* What the task asks
The answer is a stretch of the material below, returned exactly: the line containing "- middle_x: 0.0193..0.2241", the line containing "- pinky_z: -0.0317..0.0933", and all lines between.

Supplied material START

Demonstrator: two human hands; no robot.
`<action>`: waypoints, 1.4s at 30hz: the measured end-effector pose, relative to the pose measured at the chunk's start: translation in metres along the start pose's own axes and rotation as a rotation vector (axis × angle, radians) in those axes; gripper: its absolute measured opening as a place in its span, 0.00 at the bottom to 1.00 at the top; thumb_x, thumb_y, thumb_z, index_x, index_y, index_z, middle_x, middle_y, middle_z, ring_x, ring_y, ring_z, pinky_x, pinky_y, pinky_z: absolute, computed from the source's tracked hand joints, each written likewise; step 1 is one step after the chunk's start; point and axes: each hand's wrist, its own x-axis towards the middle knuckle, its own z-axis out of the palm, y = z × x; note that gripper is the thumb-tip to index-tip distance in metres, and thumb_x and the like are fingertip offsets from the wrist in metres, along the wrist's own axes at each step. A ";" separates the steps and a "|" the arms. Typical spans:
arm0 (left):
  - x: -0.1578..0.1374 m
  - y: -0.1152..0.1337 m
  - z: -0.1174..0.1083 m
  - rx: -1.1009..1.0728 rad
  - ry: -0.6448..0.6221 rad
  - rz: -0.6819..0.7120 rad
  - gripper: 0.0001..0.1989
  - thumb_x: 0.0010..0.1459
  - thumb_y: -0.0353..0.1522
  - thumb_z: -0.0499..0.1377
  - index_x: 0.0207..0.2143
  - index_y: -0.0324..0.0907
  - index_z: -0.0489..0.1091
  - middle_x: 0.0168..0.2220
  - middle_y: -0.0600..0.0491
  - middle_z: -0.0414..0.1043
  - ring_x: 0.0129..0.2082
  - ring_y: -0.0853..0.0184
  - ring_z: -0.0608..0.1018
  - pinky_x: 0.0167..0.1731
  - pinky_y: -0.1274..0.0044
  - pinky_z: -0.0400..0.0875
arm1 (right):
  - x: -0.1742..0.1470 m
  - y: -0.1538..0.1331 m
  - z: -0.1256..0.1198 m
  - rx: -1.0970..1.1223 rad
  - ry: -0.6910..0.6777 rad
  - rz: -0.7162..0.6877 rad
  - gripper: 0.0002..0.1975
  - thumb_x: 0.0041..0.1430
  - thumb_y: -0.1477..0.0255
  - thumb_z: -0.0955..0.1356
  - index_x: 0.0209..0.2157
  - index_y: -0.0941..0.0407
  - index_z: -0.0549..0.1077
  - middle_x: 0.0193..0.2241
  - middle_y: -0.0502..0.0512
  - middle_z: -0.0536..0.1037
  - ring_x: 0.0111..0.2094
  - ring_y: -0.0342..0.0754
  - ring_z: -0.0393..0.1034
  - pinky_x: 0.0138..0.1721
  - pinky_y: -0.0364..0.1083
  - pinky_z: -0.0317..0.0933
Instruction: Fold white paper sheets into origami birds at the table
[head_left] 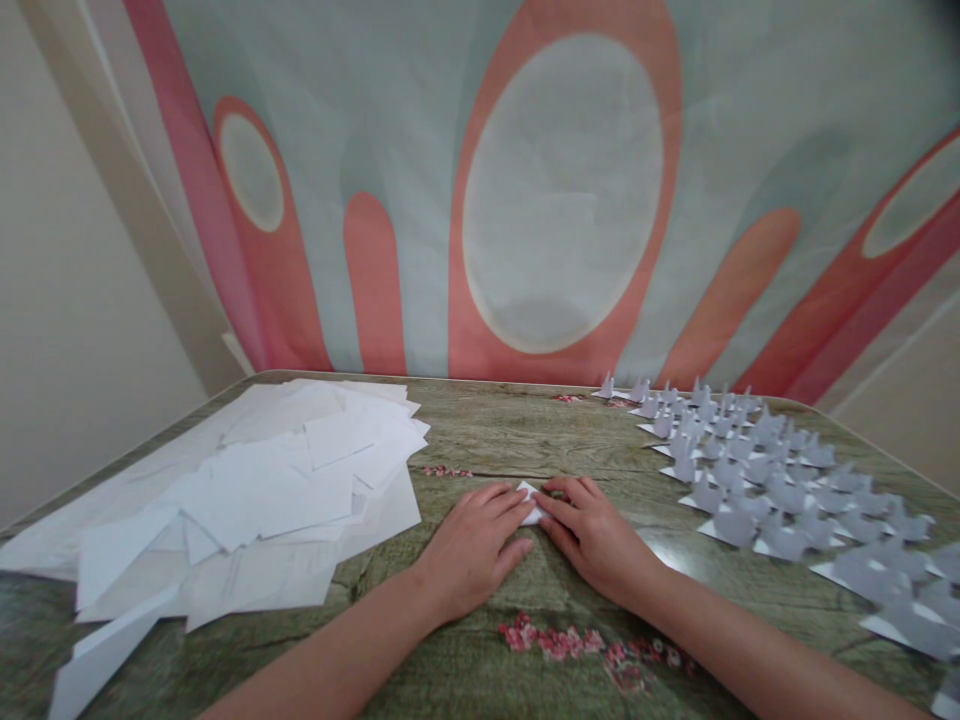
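Note:
A small white folded paper [531, 505] lies on the wooden table between my two hands, its pointed tip facing away from me. My left hand [480, 545] presses its fingertips onto the left side of the paper, the thumb just below. From the other side, my right hand [592, 535] pinches the paper's right edge with bent fingers. My fingers hide part of the folds. To the right stand several rows of folded white paper figures [735, 520] with upright points. Loose white paper sheets [262, 490] are heaped on the left.
The grain-patterned table [495, 420] bears printed pink blossoms [551, 638] near my forearms. A grey-green and coral patterned backdrop [562, 200] rises at its far edge. A folded strip of paper [112, 650] lies at the near left.

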 end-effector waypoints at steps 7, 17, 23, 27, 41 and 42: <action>0.000 -0.001 0.000 0.011 -0.040 -0.011 0.22 0.61 0.37 0.51 0.57 0.44 0.55 0.58 0.52 0.58 0.58 0.61 0.58 0.57 0.65 0.52 | 0.001 -0.001 0.000 -0.009 0.000 0.005 0.14 0.60 0.74 0.62 0.47 0.56 0.70 0.43 0.60 0.68 0.45 0.51 0.60 0.47 0.52 0.60; 0.001 0.000 0.000 0.038 -0.035 -0.015 0.22 0.60 0.37 0.52 0.56 0.45 0.56 0.58 0.52 0.59 0.57 0.61 0.59 0.56 0.65 0.54 | -0.001 -0.001 0.000 -0.068 -0.002 -0.004 0.14 0.59 0.72 0.63 0.47 0.55 0.70 0.44 0.58 0.69 0.45 0.51 0.60 0.47 0.51 0.59; 0.001 0.000 0.000 0.065 -0.027 -0.020 0.22 0.60 0.39 0.51 0.56 0.47 0.56 0.57 0.53 0.59 0.57 0.62 0.60 0.55 0.66 0.54 | -0.001 -0.006 -0.004 -0.167 0.009 -0.028 0.12 0.60 0.71 0.63 0.44 0.54 0.71 0.44 0.56 0.71 0.45 0.53 0.60 0.45 0.53 0.57; 0.001 0.001 0.000 0.078 -0.025 -0.025 0.21 0.61 0.39 0.51 0.56 0.47 0.57 0.57 0.53 0.59 0.57 0.62 0.60 0.55 0.67 0.54 | -0.002 -0.010 -0.008 -0.181 -0.002 -0.071 0.09 0.60 0.73 0.63 0.41 0.55 0.72 0.39 0.55 0.73 0.42 0.51 0.61 0.42 0.52 0.56; 0.002 0.000 -0.001 0.096 -0.015 -0.001 0.21 0.61 0.39 0.50 0.55 0.46 0.58 0.56 0.52 0.60 0.56 0.62 0.61 0.53 0.68 0.55 | -0.001 -0.012 -0.009 -0.136 -0.030 -0.093 0.10 0.60 0.73 0.63 0.43 0.55 0.71 0.38 0.56 0.74 0.41 0.50 0.61 0.43 0.50 0.55; 0.002 0.000 -0.001 0.094 -0.014 -0.001 0.21 0.61 0.40 0.50 0.55 0.46 0.58 0.56 0.52 0.60 0.56 0.63 0.61 0.53 0.68 0.55 | -0.001 -0.012 -0.009 -0.136 -0.036 -0.097 0.10 0.60 0.73 0.63 0.43 0.55 0.71 0.39 0.56 0.74 0.41 0.51 0.61 0.43 0.51 0.55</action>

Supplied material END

* Completed task
  - middle_x: 0.0193..0.2241
  - middle_y: -0.0502..0.0512
  - middle_z: -0.0536..0.1037
  - ring_x: 0.0111..0.2094
  - ring_y: -0.0342..0.0754
  - ring_z: -0.0393..0.1034
  - pinky_x: 0.0138..0.1721
  - pinky_y: -0.0364..0.1083
  - pinky_z: -0.0317..0.0933

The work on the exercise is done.